▶ _Exercise aim_:
The data that follows is to be copied exactly, with each image removed.

▶ _Data_:
═══

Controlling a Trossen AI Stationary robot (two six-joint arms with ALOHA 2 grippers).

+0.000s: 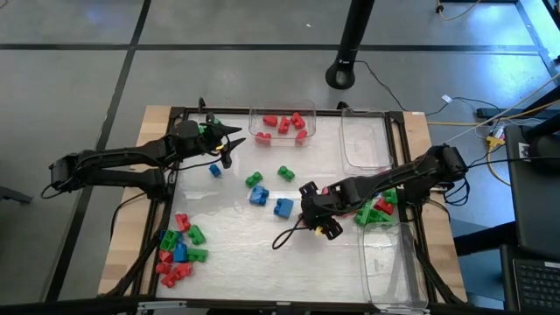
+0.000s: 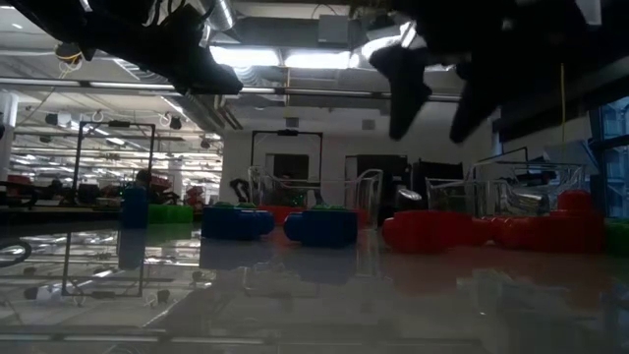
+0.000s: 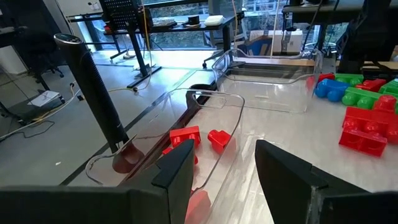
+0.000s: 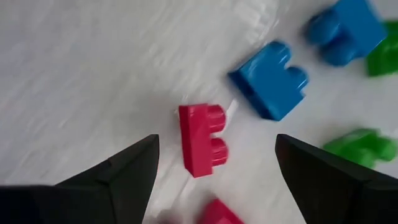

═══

▶ _Exercise answer_:
Controlling a Trossen AI Stationary robot (two six-joint arms with ALOHA 2 grippers).

+0.000s: 
+0.000s: 
+0.000s: 
+0.000s: 

The answer has been fully written out.